Ein moralisches Angebot

Master Class von Prof. Thomas Pogge zur Verantwortung in globalen Kontexten

Folgt man UN-Prognosen, könnten es bald eine Milliarde Menschen sein, die unter extremer Armut leiden. Gibt es jemanden, der für diese Armutsprobleme verantwortlich ist? Wenn ja, von welchem Akteur sprechen wir dann, und wie lässt sich diese Art von Verantwortung rechtfertigen? Diese und weitere Fragen standen am 28. April im Mittelpunkt einer Master Class mit Prof. Dr. Thomas Pogge und 14 Studierenden und Doktorand/innen der Politikwissenschaft und Philosophie. Viele der Teilnehmer setzen sich bereits seit einigen Semestern im Arbeitskreis „Politische Philosophie“ des Philosophischen Seminars mit aktuellen politischen Fragen auseinander. In insgesamt vier Themenfeldern wurden Ansätze von Prof. Pogges Theorie rekonstruiert und anschließend kritisch hinterfragt.

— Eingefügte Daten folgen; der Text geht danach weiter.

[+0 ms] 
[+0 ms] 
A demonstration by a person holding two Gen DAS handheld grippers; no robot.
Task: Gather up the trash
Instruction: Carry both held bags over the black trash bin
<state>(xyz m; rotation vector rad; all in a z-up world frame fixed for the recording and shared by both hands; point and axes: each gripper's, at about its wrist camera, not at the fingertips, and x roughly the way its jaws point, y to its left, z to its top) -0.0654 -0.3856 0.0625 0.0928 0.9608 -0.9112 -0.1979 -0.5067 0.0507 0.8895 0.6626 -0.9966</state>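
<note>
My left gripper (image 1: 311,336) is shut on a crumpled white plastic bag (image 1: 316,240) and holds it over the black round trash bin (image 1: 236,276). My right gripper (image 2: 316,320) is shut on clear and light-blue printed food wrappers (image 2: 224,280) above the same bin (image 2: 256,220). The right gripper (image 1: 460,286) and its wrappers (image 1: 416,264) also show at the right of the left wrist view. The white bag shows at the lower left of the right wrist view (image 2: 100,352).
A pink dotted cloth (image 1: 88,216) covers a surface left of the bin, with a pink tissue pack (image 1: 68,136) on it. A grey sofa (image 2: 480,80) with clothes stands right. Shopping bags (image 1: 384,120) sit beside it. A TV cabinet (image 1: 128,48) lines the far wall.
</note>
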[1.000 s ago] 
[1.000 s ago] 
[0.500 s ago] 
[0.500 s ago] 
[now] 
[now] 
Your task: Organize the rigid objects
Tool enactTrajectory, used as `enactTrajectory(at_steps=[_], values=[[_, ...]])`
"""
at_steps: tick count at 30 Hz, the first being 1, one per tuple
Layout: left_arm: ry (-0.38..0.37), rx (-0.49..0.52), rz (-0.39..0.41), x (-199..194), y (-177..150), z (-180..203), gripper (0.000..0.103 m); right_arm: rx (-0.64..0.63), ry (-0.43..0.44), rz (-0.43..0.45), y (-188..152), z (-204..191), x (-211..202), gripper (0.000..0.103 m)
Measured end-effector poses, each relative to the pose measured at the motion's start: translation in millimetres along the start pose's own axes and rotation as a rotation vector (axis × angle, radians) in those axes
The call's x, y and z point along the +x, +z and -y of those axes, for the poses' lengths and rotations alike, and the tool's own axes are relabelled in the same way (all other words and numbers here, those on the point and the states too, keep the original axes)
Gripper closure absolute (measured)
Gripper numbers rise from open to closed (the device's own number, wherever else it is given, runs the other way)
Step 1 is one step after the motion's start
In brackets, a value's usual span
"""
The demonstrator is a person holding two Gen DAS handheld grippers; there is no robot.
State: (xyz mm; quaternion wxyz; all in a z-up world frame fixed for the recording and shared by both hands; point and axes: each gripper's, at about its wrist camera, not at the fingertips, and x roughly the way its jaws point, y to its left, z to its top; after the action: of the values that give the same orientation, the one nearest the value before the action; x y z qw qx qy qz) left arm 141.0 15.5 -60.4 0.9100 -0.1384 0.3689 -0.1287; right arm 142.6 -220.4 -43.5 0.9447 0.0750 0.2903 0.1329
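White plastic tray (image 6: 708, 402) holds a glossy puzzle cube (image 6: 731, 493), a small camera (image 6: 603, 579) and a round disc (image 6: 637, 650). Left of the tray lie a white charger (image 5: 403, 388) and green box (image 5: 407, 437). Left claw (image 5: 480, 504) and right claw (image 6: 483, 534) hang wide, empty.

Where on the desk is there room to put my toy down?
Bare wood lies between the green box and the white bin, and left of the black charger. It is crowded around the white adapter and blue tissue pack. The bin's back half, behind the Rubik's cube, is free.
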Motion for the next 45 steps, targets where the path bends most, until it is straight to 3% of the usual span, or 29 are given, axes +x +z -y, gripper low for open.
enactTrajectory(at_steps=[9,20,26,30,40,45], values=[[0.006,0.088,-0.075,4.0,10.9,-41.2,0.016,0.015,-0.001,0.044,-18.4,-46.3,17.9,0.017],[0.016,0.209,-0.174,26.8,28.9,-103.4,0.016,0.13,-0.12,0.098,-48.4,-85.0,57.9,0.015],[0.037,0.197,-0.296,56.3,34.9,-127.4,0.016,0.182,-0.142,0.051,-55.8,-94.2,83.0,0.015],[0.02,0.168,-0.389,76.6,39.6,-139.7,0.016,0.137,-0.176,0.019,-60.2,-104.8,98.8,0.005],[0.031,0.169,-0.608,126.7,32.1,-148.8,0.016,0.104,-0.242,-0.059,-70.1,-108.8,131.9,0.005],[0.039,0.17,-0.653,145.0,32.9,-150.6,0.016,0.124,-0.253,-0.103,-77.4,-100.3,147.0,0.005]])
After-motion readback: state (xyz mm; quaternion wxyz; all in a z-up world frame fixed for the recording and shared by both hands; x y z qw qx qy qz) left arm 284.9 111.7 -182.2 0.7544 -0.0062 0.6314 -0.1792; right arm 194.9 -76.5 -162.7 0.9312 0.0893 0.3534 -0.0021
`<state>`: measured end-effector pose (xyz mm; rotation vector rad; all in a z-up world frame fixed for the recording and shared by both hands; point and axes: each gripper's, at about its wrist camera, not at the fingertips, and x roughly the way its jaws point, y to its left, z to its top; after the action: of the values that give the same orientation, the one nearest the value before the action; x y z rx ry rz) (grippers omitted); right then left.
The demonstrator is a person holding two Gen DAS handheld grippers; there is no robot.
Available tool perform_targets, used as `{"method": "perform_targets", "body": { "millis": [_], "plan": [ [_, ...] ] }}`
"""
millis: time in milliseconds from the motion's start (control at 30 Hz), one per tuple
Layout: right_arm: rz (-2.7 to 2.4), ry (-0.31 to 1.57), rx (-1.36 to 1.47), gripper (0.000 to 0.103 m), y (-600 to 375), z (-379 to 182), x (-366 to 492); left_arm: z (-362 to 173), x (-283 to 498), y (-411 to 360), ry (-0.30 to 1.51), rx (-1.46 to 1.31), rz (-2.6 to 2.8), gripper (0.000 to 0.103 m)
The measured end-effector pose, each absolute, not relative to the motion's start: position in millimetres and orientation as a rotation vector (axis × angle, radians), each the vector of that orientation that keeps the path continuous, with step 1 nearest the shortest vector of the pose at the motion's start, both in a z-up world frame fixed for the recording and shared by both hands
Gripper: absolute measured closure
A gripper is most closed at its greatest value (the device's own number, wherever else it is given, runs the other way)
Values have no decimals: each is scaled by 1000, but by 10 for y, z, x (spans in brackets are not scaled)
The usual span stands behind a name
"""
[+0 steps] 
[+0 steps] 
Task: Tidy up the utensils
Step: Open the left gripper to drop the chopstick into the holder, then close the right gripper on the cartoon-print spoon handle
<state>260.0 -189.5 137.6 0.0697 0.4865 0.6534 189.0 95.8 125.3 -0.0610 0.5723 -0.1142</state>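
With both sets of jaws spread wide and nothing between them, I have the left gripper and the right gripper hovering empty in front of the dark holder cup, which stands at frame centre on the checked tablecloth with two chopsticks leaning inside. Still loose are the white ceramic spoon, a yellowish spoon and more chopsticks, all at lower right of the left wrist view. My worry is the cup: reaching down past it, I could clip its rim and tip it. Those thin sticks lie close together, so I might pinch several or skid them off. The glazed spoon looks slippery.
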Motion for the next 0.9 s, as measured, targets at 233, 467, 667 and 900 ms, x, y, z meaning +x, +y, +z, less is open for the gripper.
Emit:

So wurde in der ersten Hälfte der Master Class die Frage nach der Beziehung zwischen kollektiver und individueller Verantwortung zur Diskussion gestellt. Welche Art Verantwortung lässt sich Kollektiven zuschreiben? Inwiefern beinhaltet diese Art Verantwortung normative Richtlinien für die Handlungen von Individuen? Pogge vertritt die These, dass wohlhabende Länder eine negative Verantwortung tragen, d.h. dass sie ihrer Unterlassungspflicht zur Nichtschädigung nachzukommen haben. De facto tun dies die meisten Staaten jedoch nicht, da sie ein institutionelles System unterstützen, welches Ungerechtigkeit im globalen Maßstab erzeugt und aufrechterhält. Ein wesentlicher Punkt tauchte in der Frage nach dem Aufrechterhalten von moralisch negativ zu bewertenden Handlungen auf. Welche Handlungstypen dienen der Aufrechterhaltung ungerechter institutioneller Systeme? Ist das Aufrechterhalten selbst wieder eine Handlung oder vielmehr eine Handlungsbeschreibung?

In der zweiten Hälfte wurden Fragen der Verrechtlichung und Verwirklichung der Menschenrechte aufgeworfen. Eine bestimmte Form des Konsequentialismus, der ausschließlich nach der faktischen Verwirklichung der Menschenrechte fragt, lehnte Pogge ab. Solch eine Konzeption könne der Unterscheidung von positiver und negativer Verantwortung, die er vertritt, nicht gerecht werden. Eine utilitaristische Form, welche sich ausschließlich an der Nutzenmaximierung orientiere, schloss er ebenfalls aus. Stattdessen stärkte Pogge den Blick auf die Bedingungen von Menschenrechtsverletzungen. Denn viele dieser Bedingungen würden durch institutionelle Mängel hervorgerufen, die es aufzulösen gelte. Dazu seien Anstrengungen auf breiter Front nötig, so Pogge. Diese Reformen müssten jedoch „in kleinen Schritten“ erfolgen. So müsse sich jeder Bürger der wohlhabenden westlichen Staaten darüber im Klaren sein, in welchen wirtschaftlichen und politischen Zusammenhängen sie oder er stehe. Moralische Argumente können in diesem Fall durch bestimmte Klugheitsargumente gestützt werden. So haben etwa die wohlhabenden Staaten ein grundlegendes Interesse an stabilen politischen Verhältnissen und effizient funktionierenden Märkten in Entwicklungsländern. Pogge betonte, dass politische Partizipationsrechte dazu einer wichtiger Schlüssel seien.